SAVANNAH, Ga. (AP) | Republicans can reach a broader base by recasting gay marriage as an issue that could dent pocketbooks as small businesses spend more on health care and other benefits, Republican National Committee Chairman Michael S. Steele said Saturday.

Mr. Steele said that was just an example of how the party can retool its message to appeal to young voters and minorities without sacrificing core conservative principles. Mr. Steele said he used the argument weeks ago while chatting on a flight with a college student who described herself as fiscally conservative but socially liberal on issues like gay marriage.
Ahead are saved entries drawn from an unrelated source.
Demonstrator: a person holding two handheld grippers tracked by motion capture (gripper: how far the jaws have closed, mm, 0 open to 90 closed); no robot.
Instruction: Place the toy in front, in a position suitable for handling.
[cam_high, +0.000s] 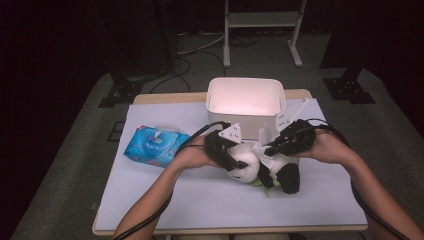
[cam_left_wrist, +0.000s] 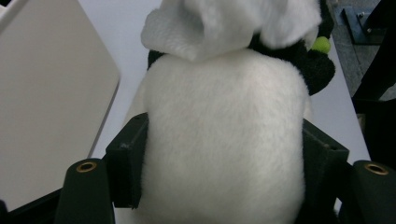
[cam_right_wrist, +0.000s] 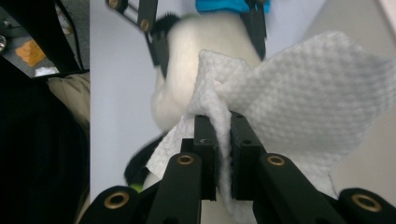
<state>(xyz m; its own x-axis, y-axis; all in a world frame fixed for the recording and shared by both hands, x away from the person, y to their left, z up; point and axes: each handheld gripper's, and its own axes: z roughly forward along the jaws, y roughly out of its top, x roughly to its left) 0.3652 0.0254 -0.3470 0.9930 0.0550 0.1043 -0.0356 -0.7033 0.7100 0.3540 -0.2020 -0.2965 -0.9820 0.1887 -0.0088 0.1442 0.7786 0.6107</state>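
Observation:
A black and white plush panda lies on the white table, just in front of the bin. My left gripper is shut on its white body, with a jaw pressing in on each side. My right gripper comes in from the right and is shut on a white paper wipe, pinched between its pads. The wipe hangs against the top of the panda. In the left gripper view the wipe drapes over the plush.
A white open bin stands at the back of the table, and its wall is close on the left of the left gripper. A blue pack of wet wipes lies at the left. Bare table spreads in front.

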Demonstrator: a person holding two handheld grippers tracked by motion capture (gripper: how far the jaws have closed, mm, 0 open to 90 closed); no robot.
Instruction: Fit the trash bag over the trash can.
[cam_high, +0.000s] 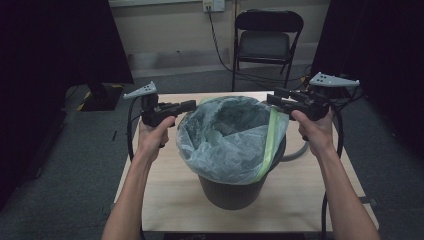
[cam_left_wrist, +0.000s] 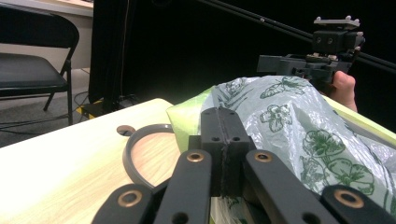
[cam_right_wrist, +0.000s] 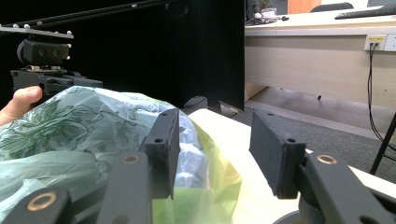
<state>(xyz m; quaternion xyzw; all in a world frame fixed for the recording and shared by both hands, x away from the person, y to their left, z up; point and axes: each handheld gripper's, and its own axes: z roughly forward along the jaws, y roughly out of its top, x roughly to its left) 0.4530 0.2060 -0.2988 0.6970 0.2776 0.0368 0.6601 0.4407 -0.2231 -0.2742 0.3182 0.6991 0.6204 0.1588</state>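
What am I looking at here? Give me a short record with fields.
Setting: wooden table
Main thing: dark bin lined with a translucent bag with a green edge
Left gripper: jaws shut, at the bag's left rim; whether they pinch the bag cannot be told
Right gripper: jaws apart, nothing pressed between them
Also there: grey ring on the table, folding chair behind

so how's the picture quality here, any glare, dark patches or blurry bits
High view: dim overall, black curtains swallow both sides; the translucent printed plastic bin liner is evenly lit and fairly sharp. Left gripper view: the pale wooden table glares near white, and the shut left tongs up close look soft. Right gripper view: the right tongs are blurred, the background crisper.
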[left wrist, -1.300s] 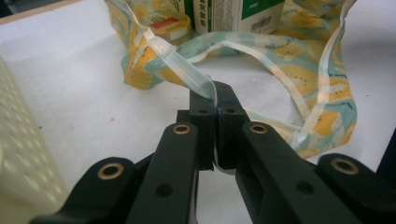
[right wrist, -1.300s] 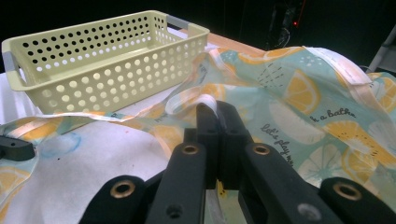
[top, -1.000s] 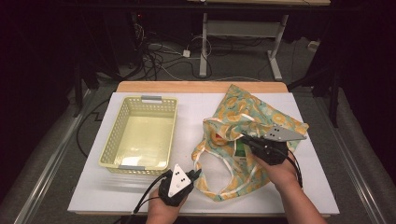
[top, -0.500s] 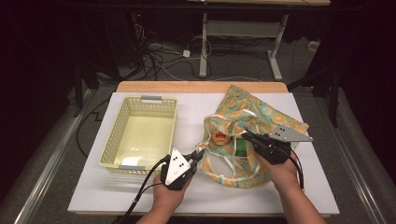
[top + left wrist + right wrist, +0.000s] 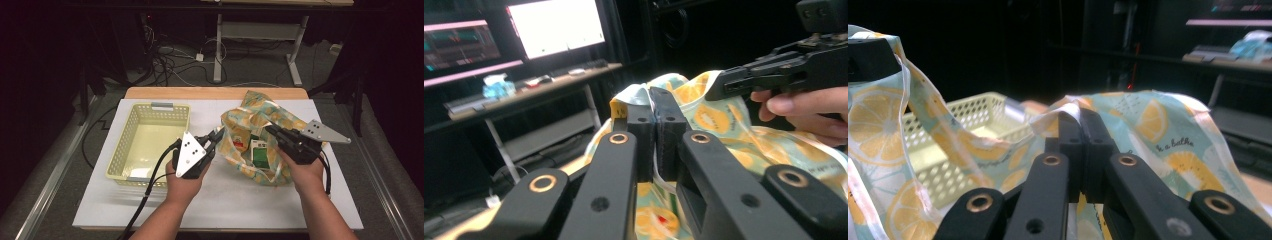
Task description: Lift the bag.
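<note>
Now | left gripper (image 5: 218, 135): jaws clamped on fruit-print bag (image 5: 280, 120) rim | right gripper (image 5: 270, 130): jaws clamped on opposite rim | green carton (image 5: 260, 152) between them | basket (image 5: 150, 112) beyond left gripper

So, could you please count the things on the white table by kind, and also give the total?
Basket, pale yellow plastic: 1
Cloth bag, lemon print, held open: 1
Cartons seen inside the bag, one green, one orange-red: 2
Hand-held grippers, left gripper and right gripper, jaws shut on the bag's edges: 2
Total: 6
</note>
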`<state>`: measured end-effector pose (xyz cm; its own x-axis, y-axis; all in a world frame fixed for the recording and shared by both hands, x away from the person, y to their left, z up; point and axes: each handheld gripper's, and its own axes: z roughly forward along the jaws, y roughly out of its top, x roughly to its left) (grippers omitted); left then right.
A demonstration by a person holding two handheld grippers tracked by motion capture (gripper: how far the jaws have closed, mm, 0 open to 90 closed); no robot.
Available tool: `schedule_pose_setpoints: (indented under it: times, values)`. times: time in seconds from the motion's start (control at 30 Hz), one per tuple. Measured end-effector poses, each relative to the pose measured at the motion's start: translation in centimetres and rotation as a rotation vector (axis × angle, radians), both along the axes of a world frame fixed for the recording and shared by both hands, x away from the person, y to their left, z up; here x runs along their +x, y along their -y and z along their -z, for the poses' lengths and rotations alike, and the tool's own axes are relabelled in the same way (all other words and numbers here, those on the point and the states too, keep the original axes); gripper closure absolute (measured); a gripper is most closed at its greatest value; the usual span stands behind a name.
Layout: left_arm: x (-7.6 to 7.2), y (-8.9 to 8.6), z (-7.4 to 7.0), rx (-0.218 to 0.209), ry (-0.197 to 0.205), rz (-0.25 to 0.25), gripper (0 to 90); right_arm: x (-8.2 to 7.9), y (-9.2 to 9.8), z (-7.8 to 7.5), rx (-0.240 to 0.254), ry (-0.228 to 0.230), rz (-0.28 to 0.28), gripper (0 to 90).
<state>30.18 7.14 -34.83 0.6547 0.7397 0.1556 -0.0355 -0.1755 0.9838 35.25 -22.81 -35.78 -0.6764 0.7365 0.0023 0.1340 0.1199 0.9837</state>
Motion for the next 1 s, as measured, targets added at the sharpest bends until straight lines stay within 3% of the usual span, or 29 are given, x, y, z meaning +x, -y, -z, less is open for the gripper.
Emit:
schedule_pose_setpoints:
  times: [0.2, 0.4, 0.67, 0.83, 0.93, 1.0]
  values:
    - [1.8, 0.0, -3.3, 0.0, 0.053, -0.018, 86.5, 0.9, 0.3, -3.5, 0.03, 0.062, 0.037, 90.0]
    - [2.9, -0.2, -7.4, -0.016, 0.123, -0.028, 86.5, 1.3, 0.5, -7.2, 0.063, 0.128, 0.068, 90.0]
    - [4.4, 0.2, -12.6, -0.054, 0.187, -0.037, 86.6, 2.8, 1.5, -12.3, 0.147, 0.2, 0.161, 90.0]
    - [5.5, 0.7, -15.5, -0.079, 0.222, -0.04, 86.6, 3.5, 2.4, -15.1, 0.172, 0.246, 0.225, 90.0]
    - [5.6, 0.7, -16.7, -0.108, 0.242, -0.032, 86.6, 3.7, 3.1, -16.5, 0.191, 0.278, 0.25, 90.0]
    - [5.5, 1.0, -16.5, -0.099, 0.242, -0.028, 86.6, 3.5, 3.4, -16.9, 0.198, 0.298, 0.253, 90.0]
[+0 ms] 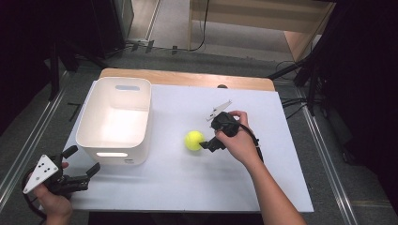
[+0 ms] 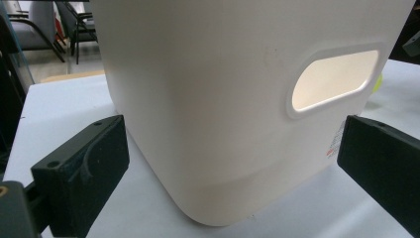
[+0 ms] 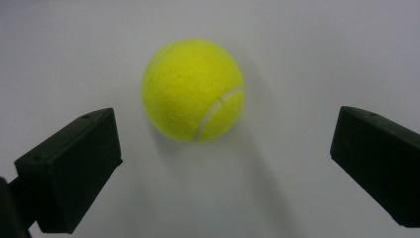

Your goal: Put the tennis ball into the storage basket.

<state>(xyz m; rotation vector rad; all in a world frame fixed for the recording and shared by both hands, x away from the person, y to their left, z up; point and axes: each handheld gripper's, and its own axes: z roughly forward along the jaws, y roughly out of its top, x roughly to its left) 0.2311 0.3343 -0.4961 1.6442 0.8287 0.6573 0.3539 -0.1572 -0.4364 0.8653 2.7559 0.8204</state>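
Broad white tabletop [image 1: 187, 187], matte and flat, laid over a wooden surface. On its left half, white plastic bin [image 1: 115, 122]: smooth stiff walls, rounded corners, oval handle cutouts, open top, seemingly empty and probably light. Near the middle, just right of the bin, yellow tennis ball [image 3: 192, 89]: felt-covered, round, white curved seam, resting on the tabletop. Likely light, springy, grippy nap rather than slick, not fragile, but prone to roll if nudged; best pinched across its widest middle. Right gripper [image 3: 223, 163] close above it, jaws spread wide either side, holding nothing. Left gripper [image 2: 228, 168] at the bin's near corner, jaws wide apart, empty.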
“Now all of a sudden I’ve got someone who wasn’t a spouse before, that I had no responsibility for, who is now getting claimed as a spouse that I now have financial responsibility for,” Mr. Steele told Republicans at a state convention in traditionally conservative Georgia. “So how do I pay for that? Who pays for that? You just cost me money.”

As Mr. Steele talked about ways the party could position itself, he also poked fun at his previous pledge to give the Republican Party a “hip-hop makeover.” “You don’t have to wear your pants cut down here or the big bling,” he said.

Maine, Vermont and Iowa have legalized gay marriage in recent weeks, and a Quinnipiac University poll released earlier this month found that 57 percent of people questioned support civil unions that provide marriagelike rights. Although 55 percent said they opposed gay marriage, the poll indicates a shift toward more acceptance.

Mr. Steele has been criticized by some social conservatives after GQ magazine quoted him as saying he opposed gay marriage but wasn’t going to “beat people upside the head about it.”

Mr. Steele, a Catholic and former lieutenant governor of Maryland, was elected chairman of the Republican National Committee earlier this year.